THE DATA:
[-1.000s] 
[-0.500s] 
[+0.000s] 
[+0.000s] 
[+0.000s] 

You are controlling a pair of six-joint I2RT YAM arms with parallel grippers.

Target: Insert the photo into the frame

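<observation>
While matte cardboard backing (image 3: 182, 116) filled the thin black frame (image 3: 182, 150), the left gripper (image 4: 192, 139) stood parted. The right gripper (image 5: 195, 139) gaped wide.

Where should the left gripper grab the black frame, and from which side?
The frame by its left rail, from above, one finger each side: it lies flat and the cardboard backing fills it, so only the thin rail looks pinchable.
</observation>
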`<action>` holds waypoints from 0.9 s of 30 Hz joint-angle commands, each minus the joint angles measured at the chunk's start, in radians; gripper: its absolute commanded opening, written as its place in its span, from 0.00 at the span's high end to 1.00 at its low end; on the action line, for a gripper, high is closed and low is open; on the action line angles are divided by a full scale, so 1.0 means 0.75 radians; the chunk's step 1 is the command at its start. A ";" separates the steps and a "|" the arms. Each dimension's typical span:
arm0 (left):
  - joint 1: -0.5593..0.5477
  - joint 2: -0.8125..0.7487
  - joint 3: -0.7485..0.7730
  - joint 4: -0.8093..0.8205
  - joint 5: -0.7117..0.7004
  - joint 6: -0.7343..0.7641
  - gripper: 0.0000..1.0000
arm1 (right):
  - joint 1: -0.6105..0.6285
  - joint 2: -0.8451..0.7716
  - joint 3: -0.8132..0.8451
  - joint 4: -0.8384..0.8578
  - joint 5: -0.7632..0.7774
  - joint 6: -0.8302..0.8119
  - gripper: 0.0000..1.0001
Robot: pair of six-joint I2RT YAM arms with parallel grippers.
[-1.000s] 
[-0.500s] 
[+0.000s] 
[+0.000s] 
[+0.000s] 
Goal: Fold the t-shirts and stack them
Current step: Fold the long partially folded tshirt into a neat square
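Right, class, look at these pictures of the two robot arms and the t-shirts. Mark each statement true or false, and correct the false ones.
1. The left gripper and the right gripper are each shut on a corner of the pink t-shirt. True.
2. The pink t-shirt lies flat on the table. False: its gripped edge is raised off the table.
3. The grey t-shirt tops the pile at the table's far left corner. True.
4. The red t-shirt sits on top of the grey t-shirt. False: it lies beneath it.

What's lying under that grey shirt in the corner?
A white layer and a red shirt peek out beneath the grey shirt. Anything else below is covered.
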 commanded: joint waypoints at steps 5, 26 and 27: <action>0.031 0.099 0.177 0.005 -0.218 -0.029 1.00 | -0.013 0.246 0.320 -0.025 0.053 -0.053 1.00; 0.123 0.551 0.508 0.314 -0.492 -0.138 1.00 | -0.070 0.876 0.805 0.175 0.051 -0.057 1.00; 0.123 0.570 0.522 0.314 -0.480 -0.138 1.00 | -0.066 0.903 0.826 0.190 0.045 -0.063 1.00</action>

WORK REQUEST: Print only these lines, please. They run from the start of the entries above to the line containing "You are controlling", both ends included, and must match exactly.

ANSWER SPACE:
[-1.000s] 
[-0.500s] 
[+0.000s] 
[+0.000s] 
[+0.000s] 

You are controlling a pair of six-joint I2RT YAM arms with parallel grippers.

No more output is expected.